TB-500 the heptapeptide was commercially developed and marketed as a veterinary product for racehorses and greyhounds in the early 2010s, promoted as a recovery and performance aid. It entered human use from the equine market — not through clinical development. This origin matters because: (a) the original compound was the heptapeptide, not full-length Tβ4; (b) the compound had no human clinical trial data when it entered research peptide markets; (c) WADA banned it in 2011 based on equine doping prevalence, not established human performance effects. Subsequent Tβ4 interest from wound-healing researchers provided a different — and more scientifically grounded — development path for the full-length molecule.
What should I look for on a TB-500 COA?
Four things, separately: (1) ESI-MS or MALDI-TOF confirmation of the molecular ion — ~4,964 Da for full-length Tβ4 or ~809 Da for the heptapeptide.
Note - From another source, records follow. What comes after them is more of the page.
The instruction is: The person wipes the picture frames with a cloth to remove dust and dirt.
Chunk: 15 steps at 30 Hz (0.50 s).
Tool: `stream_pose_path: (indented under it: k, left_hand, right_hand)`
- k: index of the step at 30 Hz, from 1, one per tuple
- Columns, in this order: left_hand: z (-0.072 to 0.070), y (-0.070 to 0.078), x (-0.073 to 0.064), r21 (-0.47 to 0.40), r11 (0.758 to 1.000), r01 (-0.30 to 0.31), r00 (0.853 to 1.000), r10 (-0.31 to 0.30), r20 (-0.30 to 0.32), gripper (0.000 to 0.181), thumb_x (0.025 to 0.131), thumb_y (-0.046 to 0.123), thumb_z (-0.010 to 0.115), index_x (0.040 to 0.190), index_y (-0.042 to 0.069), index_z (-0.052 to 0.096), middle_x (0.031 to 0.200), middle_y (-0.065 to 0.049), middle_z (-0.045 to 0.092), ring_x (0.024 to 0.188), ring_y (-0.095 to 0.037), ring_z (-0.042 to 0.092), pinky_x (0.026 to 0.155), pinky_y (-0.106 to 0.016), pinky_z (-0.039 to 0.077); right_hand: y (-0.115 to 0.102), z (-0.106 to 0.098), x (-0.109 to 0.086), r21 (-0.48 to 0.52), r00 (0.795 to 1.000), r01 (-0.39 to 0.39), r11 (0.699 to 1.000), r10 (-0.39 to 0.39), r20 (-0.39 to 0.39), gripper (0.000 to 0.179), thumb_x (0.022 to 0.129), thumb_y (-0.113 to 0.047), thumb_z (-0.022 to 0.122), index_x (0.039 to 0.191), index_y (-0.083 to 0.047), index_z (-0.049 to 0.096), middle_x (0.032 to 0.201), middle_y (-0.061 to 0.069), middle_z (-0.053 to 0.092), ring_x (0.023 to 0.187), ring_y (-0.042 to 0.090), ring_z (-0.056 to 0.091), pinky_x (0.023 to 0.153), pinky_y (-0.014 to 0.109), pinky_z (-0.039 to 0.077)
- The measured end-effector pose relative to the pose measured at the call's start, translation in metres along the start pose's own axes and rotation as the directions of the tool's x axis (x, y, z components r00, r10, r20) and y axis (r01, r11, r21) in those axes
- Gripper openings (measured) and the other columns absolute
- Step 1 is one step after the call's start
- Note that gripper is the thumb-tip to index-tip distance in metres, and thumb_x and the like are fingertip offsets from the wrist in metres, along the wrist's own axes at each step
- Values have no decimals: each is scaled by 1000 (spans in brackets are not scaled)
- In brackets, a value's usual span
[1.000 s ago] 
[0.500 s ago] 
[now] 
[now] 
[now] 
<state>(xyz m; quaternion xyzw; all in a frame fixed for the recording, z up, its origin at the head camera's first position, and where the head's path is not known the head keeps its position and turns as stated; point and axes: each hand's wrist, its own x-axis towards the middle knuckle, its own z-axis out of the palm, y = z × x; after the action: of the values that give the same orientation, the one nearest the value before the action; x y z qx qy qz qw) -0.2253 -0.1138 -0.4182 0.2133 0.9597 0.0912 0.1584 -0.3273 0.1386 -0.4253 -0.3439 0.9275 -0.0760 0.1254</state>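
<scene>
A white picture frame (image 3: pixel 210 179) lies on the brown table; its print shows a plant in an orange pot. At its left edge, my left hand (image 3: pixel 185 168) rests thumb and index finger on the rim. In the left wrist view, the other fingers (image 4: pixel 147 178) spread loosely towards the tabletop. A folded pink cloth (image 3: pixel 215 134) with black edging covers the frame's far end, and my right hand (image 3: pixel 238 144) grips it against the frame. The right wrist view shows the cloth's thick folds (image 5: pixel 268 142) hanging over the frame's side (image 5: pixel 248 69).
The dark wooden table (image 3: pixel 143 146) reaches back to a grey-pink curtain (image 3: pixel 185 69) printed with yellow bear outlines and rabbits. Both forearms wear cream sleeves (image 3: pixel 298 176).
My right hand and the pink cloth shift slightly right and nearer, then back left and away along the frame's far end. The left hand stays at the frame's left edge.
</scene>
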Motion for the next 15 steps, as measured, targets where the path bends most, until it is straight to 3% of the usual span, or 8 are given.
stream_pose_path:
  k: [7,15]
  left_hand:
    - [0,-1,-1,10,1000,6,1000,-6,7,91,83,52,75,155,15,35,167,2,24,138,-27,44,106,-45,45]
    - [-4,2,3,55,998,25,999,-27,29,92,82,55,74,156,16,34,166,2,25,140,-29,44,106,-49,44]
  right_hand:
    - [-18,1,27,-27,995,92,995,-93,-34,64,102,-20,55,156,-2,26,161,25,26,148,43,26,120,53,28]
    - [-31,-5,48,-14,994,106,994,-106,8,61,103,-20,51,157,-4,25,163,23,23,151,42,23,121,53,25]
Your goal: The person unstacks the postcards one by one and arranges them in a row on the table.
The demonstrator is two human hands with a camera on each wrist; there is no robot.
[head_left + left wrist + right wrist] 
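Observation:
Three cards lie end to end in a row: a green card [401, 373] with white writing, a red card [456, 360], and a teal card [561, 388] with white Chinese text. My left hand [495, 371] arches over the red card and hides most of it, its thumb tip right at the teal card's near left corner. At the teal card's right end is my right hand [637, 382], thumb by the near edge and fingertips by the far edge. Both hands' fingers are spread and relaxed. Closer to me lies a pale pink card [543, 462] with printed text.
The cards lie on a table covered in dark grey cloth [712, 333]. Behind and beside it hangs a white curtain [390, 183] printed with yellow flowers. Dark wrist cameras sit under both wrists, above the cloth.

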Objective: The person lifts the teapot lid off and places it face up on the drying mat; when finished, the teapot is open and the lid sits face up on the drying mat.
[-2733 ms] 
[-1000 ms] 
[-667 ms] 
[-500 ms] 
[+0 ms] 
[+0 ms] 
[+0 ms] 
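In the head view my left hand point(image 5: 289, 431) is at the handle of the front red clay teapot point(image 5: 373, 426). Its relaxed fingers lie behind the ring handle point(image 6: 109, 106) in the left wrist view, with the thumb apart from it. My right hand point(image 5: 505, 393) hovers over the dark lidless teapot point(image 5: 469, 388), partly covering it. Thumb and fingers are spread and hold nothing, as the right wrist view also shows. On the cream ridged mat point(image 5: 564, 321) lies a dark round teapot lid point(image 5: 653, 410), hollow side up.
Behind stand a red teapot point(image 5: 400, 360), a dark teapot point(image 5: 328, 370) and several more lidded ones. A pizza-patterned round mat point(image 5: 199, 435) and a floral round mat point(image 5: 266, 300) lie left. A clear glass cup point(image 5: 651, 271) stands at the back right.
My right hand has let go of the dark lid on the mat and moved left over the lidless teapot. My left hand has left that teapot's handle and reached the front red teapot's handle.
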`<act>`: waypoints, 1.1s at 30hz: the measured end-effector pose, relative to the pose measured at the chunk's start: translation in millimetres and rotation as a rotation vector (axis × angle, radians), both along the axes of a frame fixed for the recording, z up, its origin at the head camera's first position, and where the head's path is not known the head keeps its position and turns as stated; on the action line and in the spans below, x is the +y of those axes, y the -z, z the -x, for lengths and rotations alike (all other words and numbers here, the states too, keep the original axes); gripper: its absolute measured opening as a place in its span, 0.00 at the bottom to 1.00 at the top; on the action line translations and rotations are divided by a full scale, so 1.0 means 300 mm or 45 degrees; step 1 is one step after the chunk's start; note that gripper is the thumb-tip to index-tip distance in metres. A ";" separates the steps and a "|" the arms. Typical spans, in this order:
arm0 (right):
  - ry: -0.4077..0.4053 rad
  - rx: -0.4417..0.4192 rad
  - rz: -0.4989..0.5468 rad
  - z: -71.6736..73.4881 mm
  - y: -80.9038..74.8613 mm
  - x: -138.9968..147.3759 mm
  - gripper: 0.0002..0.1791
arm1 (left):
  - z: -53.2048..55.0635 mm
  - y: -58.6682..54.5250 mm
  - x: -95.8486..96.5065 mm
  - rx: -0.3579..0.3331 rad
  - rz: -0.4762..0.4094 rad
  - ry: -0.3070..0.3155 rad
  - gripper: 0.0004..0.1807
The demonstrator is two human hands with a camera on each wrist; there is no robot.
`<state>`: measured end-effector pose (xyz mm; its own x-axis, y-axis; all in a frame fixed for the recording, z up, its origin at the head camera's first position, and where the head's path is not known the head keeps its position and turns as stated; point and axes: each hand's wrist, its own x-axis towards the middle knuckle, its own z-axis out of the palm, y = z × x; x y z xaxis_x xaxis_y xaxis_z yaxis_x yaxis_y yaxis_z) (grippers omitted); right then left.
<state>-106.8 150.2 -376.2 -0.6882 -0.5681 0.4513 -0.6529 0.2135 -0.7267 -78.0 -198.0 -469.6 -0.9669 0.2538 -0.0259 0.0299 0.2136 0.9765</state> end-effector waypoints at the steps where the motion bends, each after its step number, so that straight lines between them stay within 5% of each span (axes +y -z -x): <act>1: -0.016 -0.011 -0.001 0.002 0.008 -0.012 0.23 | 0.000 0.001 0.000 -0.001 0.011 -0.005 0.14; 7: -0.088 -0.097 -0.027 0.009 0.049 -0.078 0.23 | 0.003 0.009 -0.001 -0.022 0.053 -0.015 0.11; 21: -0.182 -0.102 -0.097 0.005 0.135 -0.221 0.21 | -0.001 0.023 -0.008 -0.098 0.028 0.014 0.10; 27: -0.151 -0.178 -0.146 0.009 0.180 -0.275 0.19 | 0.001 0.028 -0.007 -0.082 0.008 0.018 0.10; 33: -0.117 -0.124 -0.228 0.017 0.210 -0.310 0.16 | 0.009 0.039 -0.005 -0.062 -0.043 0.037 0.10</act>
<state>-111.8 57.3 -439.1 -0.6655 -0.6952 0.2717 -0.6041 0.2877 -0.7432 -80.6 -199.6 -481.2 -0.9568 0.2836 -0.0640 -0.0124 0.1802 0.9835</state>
Without mass spec you cannot verify which compound is in the vial. (2) Methionine-oxidation check: the full-length Tβ4 Met6 residue oxidizes readily to Met-sulfoxide (+16 Da), and HPLC purity alone cannot distinguish Met-Tβ4 from Met(O)-Tβ4 — MS is required. (3) Peptide content (%) distinct from HPLC chromatographic purity — stated vial masses often represent salt weight, not net peptide. Counterion identity (TFA vs acetate) should be reported; acetate is preferred for injectable research use. (4) Endotoxin (LAL) testing is standard for any injectable-intended peptide but is routinely omitted from research-grade COAs. A COA reporting only "HPLC purity ≥98%" without the above has not demonstrated what is in the vial.